You don’t read Reza Aslan’s new book No god but God: The Origins, Evolution, and Future of Islam so much as interact with it. You face a struggle between the text, your personal opinions, and what little you know about Islam.

None of this is meant to criticize Aslan’s work. With an MFA in fiction from the Writers’ Workshop at the University of Iowa, educated in religion at Santa Clara University, Harvard University, and the University California-Santa Barbara, Aslan is gifted historian and storyteller. He weaves in Arabic text and terminology seamlessly and the names, places, and relationships that can often be confusing to a beginner are easy to follow in his capable hands. And Aslan’s publications in The Nation, Slate, and The New York Times are proof of his journalistic skill. The struggle you face as a reader is confronting your fears when you see the seeds being sown centuries ago for problems that confront us today.

Fatwa. Jihad. Wahhabism. These are words that have fearsome meanings for most of us. But in the history of Islam that Aslan presents, these terms did not always conjure up images of suicide bombers and hostage takers. Instead, they are part of a rich and full cultural and religious history of the fastest growing religion today. Aslan’s book challenges the “clash of civilizations” between the West and Islam that is the focus of so many headlines. Our distorted images of Islam do not do justice to the religion’s complexity, beauty, compassion and history, but Aslan’s book goes a long way towards replacing our current stereotypes with understanding and appreciation.

The book starts in the pre-Islam era when nomadic tribesmen, pagan Arabs, Jews, and Christians all milled around Mecca. The Ka’ba was an ancient sanctuary that housed tribal deities of almost all religions before ultimately being cleansed and rededicated to Allah. In those early days “the relationship between the Jews and pagan Arabs was symbiotic in that not only were the Jews heavily Arabized, but the Arabs were also significantly influenced by the Jewish beliefs and practices. One need look no further for evidence of this influence than to the Ka’ba itself… Adam, Noah, Abraham, Moses, and Aaron were all in one way or another associated with the Ka’ba long before the rise of Islam”. The connections of the cultures is a recurring theme in the book as Aslan points out that not only are the cultures not incompatible, but that they actually got along quite well.

Aslan provides many examples of where Muslims were far more accommodating of other religions than Christians were. “Orthodox rulers routinely persecuted both Jews and non-Orthodox Christians for their religious beliefs, often forcing them to convert to Imperial Christianity under penalty of death. In contrast, Muslim law, which considers Jews and Christians protected peoples (dhimmi), neither required nor encouraged their conversion to Islam.”

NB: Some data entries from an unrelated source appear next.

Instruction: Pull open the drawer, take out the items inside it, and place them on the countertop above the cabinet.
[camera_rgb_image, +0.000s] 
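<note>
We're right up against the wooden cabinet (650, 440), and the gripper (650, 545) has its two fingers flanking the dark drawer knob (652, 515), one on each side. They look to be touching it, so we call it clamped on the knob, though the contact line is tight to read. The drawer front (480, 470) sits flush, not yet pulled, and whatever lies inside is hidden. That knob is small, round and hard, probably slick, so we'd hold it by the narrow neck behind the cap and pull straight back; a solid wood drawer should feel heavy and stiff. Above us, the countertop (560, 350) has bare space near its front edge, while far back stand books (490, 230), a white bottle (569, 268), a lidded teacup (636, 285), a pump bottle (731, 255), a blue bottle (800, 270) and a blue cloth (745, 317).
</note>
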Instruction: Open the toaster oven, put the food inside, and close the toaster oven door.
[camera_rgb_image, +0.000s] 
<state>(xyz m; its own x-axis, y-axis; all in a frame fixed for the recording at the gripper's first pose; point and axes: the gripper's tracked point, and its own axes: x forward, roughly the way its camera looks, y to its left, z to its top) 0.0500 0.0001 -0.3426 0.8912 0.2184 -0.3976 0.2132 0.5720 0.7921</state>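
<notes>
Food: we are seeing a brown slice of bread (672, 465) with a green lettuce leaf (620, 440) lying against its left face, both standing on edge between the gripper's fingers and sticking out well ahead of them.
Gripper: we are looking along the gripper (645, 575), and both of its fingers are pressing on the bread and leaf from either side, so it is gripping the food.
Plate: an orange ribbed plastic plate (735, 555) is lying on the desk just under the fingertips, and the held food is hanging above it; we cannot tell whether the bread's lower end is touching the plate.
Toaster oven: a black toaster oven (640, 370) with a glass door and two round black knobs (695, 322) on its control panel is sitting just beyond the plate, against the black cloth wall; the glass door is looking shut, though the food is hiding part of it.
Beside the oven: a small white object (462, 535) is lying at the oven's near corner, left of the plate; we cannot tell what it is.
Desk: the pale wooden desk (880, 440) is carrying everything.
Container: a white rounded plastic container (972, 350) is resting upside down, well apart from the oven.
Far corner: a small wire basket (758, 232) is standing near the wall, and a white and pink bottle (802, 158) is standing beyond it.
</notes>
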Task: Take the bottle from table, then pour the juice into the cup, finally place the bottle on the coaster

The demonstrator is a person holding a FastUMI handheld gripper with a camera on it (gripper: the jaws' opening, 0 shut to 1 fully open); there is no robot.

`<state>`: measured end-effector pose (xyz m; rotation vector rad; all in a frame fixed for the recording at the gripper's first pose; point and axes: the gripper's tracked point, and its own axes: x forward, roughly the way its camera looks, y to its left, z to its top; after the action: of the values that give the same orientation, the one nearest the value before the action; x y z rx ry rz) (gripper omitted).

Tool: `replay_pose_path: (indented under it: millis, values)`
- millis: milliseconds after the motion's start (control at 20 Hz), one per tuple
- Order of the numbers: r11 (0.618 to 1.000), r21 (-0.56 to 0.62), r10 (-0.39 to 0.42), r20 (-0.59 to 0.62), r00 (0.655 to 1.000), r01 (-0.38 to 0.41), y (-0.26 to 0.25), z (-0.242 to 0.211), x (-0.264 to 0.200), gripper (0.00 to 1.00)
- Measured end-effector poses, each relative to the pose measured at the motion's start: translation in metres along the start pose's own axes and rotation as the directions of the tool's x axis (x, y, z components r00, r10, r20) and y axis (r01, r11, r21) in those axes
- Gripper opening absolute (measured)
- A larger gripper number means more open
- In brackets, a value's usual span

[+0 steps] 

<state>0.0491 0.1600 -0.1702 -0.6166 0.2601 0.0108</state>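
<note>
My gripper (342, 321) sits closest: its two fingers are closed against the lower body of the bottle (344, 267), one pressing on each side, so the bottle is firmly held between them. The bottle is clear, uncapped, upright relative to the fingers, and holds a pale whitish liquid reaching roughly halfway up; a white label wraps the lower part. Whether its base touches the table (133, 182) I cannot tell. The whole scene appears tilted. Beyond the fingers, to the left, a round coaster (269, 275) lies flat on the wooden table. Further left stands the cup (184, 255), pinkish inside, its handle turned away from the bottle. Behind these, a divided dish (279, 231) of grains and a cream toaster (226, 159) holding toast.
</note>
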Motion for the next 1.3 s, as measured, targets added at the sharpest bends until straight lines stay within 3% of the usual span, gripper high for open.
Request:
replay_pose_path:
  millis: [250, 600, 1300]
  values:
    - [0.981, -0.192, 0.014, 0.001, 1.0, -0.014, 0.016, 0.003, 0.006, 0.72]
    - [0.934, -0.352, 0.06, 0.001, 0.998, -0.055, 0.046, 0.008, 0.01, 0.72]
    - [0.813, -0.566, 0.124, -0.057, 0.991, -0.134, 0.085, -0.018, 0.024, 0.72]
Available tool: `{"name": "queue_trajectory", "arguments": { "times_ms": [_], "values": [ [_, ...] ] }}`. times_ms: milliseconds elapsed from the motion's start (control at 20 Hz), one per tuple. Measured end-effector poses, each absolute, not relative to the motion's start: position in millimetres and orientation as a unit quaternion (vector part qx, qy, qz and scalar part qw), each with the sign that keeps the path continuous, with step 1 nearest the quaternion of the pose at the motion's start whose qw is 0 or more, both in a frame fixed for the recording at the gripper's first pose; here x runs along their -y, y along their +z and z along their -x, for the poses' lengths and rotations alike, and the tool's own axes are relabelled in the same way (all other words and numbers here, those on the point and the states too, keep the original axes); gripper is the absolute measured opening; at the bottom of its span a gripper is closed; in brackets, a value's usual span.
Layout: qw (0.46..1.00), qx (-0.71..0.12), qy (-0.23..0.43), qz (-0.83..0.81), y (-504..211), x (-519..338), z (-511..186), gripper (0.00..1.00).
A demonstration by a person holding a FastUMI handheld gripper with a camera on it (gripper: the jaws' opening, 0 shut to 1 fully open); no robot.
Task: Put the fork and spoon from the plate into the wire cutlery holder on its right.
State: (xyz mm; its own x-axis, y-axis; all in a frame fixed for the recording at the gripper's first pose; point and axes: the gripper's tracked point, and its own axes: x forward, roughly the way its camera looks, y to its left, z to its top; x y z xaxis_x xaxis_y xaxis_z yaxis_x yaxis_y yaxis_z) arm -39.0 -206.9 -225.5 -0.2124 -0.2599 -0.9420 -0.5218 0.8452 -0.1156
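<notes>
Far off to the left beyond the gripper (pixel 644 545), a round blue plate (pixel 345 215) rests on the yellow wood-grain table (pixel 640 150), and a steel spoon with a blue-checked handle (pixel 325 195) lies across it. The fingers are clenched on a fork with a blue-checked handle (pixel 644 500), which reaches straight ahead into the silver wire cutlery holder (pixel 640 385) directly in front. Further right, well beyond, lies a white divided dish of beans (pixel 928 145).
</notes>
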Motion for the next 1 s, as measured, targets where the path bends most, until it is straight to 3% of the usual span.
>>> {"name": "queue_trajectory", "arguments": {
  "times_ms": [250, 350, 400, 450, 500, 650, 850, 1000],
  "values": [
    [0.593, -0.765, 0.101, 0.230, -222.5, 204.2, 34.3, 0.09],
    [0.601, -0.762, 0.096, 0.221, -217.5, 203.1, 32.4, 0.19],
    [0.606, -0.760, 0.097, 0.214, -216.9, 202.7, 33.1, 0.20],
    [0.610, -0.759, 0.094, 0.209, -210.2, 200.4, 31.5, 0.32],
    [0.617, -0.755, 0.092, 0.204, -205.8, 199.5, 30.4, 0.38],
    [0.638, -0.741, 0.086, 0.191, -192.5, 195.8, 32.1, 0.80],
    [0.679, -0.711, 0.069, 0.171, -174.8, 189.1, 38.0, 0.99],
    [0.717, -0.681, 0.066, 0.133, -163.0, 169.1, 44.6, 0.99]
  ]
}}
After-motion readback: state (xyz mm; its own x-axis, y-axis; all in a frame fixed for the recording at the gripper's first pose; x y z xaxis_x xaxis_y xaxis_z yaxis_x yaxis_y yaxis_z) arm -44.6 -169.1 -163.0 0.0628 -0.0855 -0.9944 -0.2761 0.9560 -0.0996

No god but God traces the history and growth of Islam from these early days until our current times. The book details the succession of various caliphs who led the religion and skillfully veers off into side-stories about more modern developments such as the revolution in Iran, the results of British Colonialism, and the movements that eventually spawned al-Qaeda, Hamas, and Islamic Jihad. It should be noted that although these groups are briefly examined, this is no saber-rattling, chest-pounding book written by some retired Army general. Aslan’s work is firmly planted in the historical, showing today’s results of ancient decisions. Ultimately, Aslan believes that the problems with Islamic violence and terrorism we face today are “nothing short of another Muslim civil war — a fitnah — which, like the contest to define Islam after the Prophet’s death, is tearing the Muslim community into opposing factions.” Reza Aslan’s book is an illuminating look into this philosophical battle, one that debunks many of our myths and stereotypes about a great religion.

As you close the book, ponder what you just read, you turn on the news and hear those words again, and the shivers are still there, but now you catch yourself, and think about the persuasive arguments Aslan presented so skillfully, and you understand far more than the screaming talking heads on TV do.